How accurate is xRAPM? It’s the best we have. It’s quite predictive from season-to-season, even for players that transfer. Is it perfect? No. It is important to note that there is no “perfect stat”. Here at Fayette Villains, we will never tell you to only look at our numbers over watching film, considering the role of scheme and coaching, and other factors. But at its core, basketball is a numbers game: if I have 70 points and you have 60, then I win, regardless of how pretty your film looks. So the desire to figure out the cause of “scoring more points” is an exercise in mathematics.
Anyway, all of the cutting-edge stats you see out there in the NBA are xRAPM models: ESPN’s RPM, 538’s RAPTOR, BBall Index’s LEBRON. All of those are just xRAPM. They calculate their priors slightly differently and have slightly different methods of doing the regression, but they are all essentially the same thing. Here at Fayette Villains, we like to normalize all the xRAPM outputs from a single season so they sit on a scale of 0-100, which we call FV Score. It’s just a grade, so an OFV Score of 93 means that player’s xORAPM output was in the 93rd percentile of all Division I players.
For a high-major team like Arkansas with major NCAA Tournament aspirations, grades of 98+ are all-SEC or even all-American levels, grades of 90+ are quality starters, grades in the 80s are high-usage role players or lower-end starters, and grades in the 70s are down-in-the-rotation role players. Players with grades below 70 probably aren’t helping their team much. Those expectations differ by quality of team, but that’s for a team like Arkansas most years.
In the Eric Musselman era, Jaylin Williams in 2022 had the highest xRAPM. The top five overall, plus offense and defense, were posted to Twitter:
For reference, here are the top players in WAR in the 2023 season (Anthony Black, who led the Hogs, finished 26th):
Other Stats
- Usage %. This is the percentage of a team’s shots and turnovers that one player is responsible for while he’s on the floor. Since there are five players on the floor for the offense, 20% is “moderate” usage. Above about 22% is considered “high usage”, while below about 18% is considered “low usage”.
- Team Efficiency. This the player’s on-floor team offensive and defensive efficiencies. It simply answers the question of how good the team is while that player is out there.

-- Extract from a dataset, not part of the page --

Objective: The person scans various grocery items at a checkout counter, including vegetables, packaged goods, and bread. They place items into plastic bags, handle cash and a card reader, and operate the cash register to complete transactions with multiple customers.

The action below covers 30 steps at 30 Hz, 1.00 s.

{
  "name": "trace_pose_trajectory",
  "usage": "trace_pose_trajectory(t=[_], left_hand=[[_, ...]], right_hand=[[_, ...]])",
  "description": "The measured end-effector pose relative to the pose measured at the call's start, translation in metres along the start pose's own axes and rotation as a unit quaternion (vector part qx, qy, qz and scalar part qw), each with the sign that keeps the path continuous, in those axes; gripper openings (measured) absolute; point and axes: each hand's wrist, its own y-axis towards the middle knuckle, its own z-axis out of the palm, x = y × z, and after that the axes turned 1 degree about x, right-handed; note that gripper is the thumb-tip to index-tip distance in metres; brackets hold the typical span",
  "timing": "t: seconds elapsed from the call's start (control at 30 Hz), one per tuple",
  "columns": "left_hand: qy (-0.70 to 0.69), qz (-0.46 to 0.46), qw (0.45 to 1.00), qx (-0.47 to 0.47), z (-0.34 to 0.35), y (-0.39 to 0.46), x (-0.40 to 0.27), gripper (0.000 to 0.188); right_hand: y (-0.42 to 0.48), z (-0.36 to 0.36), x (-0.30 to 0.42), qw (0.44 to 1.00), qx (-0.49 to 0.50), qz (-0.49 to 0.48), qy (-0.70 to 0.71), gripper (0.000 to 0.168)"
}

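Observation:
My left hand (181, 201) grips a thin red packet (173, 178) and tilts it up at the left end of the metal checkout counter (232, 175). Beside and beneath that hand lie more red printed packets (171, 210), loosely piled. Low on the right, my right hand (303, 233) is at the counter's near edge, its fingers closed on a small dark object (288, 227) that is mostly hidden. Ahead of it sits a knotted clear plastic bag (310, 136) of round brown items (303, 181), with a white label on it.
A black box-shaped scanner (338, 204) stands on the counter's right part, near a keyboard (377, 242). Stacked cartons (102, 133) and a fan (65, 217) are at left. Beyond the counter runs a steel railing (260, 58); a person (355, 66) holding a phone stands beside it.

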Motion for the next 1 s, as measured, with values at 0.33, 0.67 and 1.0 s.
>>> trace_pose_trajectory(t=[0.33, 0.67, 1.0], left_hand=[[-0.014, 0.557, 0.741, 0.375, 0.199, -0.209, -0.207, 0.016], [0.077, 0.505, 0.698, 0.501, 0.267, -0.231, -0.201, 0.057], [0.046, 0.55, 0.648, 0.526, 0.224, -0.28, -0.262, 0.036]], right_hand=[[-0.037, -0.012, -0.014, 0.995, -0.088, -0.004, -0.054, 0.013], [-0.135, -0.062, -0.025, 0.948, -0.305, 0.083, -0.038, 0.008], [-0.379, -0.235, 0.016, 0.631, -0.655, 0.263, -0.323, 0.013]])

- Rating. A player’s offensive and defensive rating is different from his team efficiency. It starts with team efficiency and then adds in box score stats, so in many ways, it’s trying to do the same thing as xRAPM, though it’s less accurate. Still interesting to look at.
- Box Creation. This clever stat estimates how much pressure a player puts on the defense. The inputs to calculate are points, turnovers, assists, 3-point attempts, and 3-point %, as research has shown that these stats help pressure the defense the most. 3-point shooting spaces the defense, assists create points that other players score, and points and turnovers are indicative of volume. Generally, you want to have at least one player with high Box Creation on the floor at all times or your offense will struggle, and high Box Creation players can set their low-usage teammates up for shots, so it often correlates with high plus minus numbers, at least on offense.
- Kills. A “kill” is a steal, block, or drawn charge. Kills are forceful ends to possessions. Players that get a lot of kills are major defensive playmakers. We report kills per 40 minutes and kills per personal foul, as trying to get kills carries a risk of a foul. Players with good kill-per-foul numbers are generally able to hold their own while defending more athletic opponents.